Para que serve a lógica?

Ainda me surpreendo quando penso mais seriamente sobre a condição humana e sobre a maneira como a maioria das pessoas a encara. Acreditam que o uso de palavras pode resolver alguma coisa, ao mesmo tempo em que ficam calmos e apaziguados quando são capazes de definir uma situação ou um anseio por uma palavra específica. Muitas são as pessoas capazes de ficar mais serenas porque sabem o nome da sua “doença”; elas estão sempre preocupadas em saber se uma tal atitude é “normal” ou “anormal” e se ficam cientes de que é “normal”, já estão reasseguradas.

Assim também a maioria das pessoas sonha com um estado que se costuma chamar de liberdade, sem ao menos se preocupar em saber que estado é este e, principalmente como se chega lá. Por simplicidade acreditam que o homem será livre quando uma dada sociedade se constituir e a ele atribuir tal condição de poder fazer tudo o que tiver “vontade”; não é fácil se perceber que este dia jamais chegará, e que as coisas não são tão fáceis assim tanto do ponto de vista social como do individual. E mais: tal crença que supervaloriza os poderes do “social” sem os explicar direito pode estar a serviço de levar uma pessoa a abandonar a introspecção — percebida como “inútil” — condição muito atraente porque o se conhecer é doloroso.

Além de doloroso o auto-conhecimento é extremamente difícil, porque é um processo racional no qual temos que entender como funciona nossa própria razão.
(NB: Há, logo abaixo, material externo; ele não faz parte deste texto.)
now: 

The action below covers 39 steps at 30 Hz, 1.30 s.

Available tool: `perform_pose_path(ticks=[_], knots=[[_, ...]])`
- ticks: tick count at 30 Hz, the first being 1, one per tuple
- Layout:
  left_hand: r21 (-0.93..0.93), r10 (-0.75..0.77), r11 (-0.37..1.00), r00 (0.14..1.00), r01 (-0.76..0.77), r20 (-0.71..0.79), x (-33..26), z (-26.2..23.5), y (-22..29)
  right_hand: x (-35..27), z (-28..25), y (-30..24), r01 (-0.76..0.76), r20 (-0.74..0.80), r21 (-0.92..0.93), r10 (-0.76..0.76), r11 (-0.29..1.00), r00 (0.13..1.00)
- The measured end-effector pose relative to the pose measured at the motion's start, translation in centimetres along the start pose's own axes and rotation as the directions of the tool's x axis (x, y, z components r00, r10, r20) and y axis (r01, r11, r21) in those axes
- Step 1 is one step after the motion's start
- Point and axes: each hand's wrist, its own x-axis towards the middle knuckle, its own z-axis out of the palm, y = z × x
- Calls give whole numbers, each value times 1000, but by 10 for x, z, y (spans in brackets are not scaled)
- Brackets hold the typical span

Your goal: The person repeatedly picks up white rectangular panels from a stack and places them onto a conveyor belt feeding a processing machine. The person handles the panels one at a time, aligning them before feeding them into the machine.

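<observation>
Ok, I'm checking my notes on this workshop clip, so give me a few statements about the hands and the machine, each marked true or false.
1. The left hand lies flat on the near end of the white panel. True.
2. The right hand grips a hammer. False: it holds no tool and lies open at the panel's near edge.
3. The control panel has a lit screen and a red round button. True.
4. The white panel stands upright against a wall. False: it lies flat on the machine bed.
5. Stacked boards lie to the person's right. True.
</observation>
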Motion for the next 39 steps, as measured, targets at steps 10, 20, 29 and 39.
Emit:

Numa metáfora ao gosto dos tempos atuais, é como se um computador tivesse que aprender a maneira como foi construído, coisa que tem que correr em paralelo com sua utilização cotidiana. Muito pouco ainda sabemos sobre este processo fantástico — e, em muitos aspectos mágico — que consiste no funcionamento das células cerebrais capaz de gerar pensamentos.
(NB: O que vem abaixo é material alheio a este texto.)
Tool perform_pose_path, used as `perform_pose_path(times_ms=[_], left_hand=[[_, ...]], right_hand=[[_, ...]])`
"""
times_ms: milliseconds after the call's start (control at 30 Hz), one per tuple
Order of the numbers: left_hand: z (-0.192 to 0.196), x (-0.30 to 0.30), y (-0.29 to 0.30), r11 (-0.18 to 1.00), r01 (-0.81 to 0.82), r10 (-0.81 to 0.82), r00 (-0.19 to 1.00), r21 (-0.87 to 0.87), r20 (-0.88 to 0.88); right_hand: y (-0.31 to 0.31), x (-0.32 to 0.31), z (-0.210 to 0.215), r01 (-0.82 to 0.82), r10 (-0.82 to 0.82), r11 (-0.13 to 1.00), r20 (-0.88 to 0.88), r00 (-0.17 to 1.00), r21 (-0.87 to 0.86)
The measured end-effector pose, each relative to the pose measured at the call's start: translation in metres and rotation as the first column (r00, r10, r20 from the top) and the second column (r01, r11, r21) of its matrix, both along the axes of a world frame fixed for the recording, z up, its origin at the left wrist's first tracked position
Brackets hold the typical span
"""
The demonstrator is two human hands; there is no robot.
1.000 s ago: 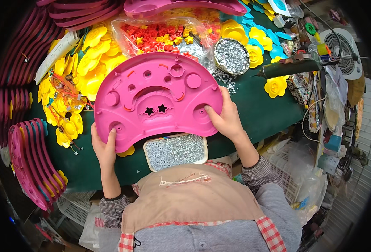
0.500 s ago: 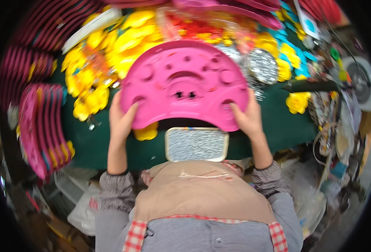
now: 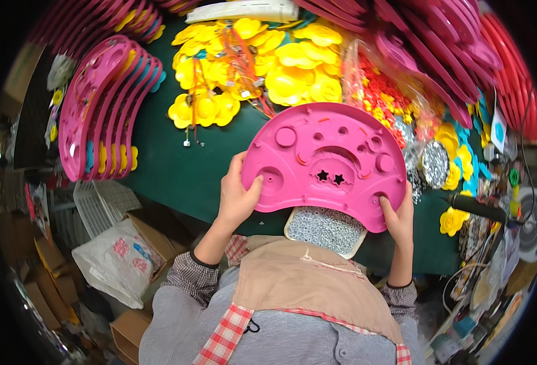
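Both my hands hold a curved pink plastic shell [image 3: 293,176] over the table, its recessed, ribbed side facing up. Two star-shaped holes go through its middle, and short red-orange bits lie along some ribs. My left hand [image 3: 239,193] grips the left end, thumb at the edge of a round recess. At the right end, my right hand [image 3: 399,213] has its thumb in another round recess; its other fingers are mostly hidden beneath. Partly under the shell, close to my apron, sits a shallow tray [image 3: 289,227] of small silvery metal parts.
Yellow flower-shaped pieces [image 3: 293,79] with wired parts lie at the back. Pink shells [image 3: 77,115] stand in a row at left; more [image 3: 426,48] are piled back right. Near a round container of silvery parts [image 3: 436,164], a dark-handled tool [image 3: 478,208] juts in from the right.
The view has swung, and the table's things have shifted in the picture. The shell appears farther right and lower, tilted down to the right. Both hands keep hold of its ends.
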State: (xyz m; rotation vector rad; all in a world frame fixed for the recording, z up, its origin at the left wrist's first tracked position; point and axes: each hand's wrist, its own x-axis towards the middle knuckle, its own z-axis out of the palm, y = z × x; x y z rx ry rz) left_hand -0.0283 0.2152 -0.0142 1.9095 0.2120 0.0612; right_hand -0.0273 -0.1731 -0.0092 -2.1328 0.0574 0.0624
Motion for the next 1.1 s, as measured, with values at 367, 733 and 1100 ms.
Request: perform_pose_path(times_ms=[367,733,1100], left_hand=[[-0.003,0.0,0.023,0.996,0.074,-0.074,0.997,0.058,-0.002],[-0.065,0.014,0.055,0.989,0.142,-0.146,0.973,0.039,0.18],[-0.002,0.02,-0.04,0.928,0.368,-0.372,0.918,0.052,0.138]], right_hand=[[0.01,-0.002,-0.003,-0.02,0.021,0.997,-0.013,1.0,0.08],[0.012,0.019,-0.013,-0.047,0.051,0.997,0.088,0.995,-0.055],[0.004,0.008,-0.05,-0.038,0.038,0.999,0.141,0.989,-0.003]])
É como se este sistema, extremamente sensível, fosse capaz de registrar sensações — que são guardadas, através do que se chama de memória, uma coisa por si só absolutamente assombrosa — captadas pelos órgãos dos sentidos (a partir deles são recebidas “informações” do meio exterior). Através do sistema nervoso periférico chegam “informações” do próprio organismo.

A situações, objetos e também a sensações aprendemos — desde o segundo ano de vida — a associar palavras que a elas correspondem dentro de um sistema construído por criaturas que nos antecederam e que constituíram a linguagem como parte do processo de utilização de sua razão. Depois de termos guardados na memória um número razoável de situações, objetos e sensações — e seus respectivos nomes, ou seja, palavras que os representam — podemos nos aperceber com facilidade das condições em que elas se repetem. Assim, somos capazes de “reconhecer” objetos, situações etc. O passo seguinte consiste em podermos correlacionar objetos entre si, objetos ou situações com emoções, etc. Surgem as frases, aglomerados de palavras que refletem o estabelecimento deste avanço.
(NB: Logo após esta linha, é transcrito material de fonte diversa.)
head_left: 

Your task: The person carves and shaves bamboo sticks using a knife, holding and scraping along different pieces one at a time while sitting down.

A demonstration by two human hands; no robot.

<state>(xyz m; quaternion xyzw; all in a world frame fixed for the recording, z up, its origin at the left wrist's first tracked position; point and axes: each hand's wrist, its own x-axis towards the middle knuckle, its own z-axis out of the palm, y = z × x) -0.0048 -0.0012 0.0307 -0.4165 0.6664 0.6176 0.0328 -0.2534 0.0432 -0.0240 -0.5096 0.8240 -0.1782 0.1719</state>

Junto com este primeiro avanço maior se cria o primeiro problema sério. É o seguinte: e se estabelecermos correlações que não correspondem aos fatos reais? Isto se dá, admitida a honestidade do sistema racional, por precipitação a partir de uma correlação casual e que não se confirmaria em um grande número de experiências (que, evidentemente, a criança ainda não tem).

E mais: como saber quais as correlações realmente certas e aquelas equivocadas? Aquilo que se chama de lógica foi um esforço no sentido de se sistematizar um conjunto de regras capaz de reduzir ao mínimo a margem de erro nas correlações. É evidente sua utilidade ao menos no modo de pensar dos adultos; no entanto, uma criança poderá se apegar a determinadas correlações apressadas, especialmente se estiverem envolvidas fortes emoções. Vale registrar desde já que o pensamento lógico também pode ser um impeditivo parcial para o próprio processo criativo; aquilo que se chama de intuição seria o estabelecimento de uma correlação entre duas coisas sem que se tenha absolutamente dados para isto.

Apesar de estar sujeita a graves erros essa é também a via usual das mais importantes descobertas; o esforço de décadas tem, por vezes, o objetivo de se encontrar os meios de provar aquilo que, por intuição, já se sabia desde o início.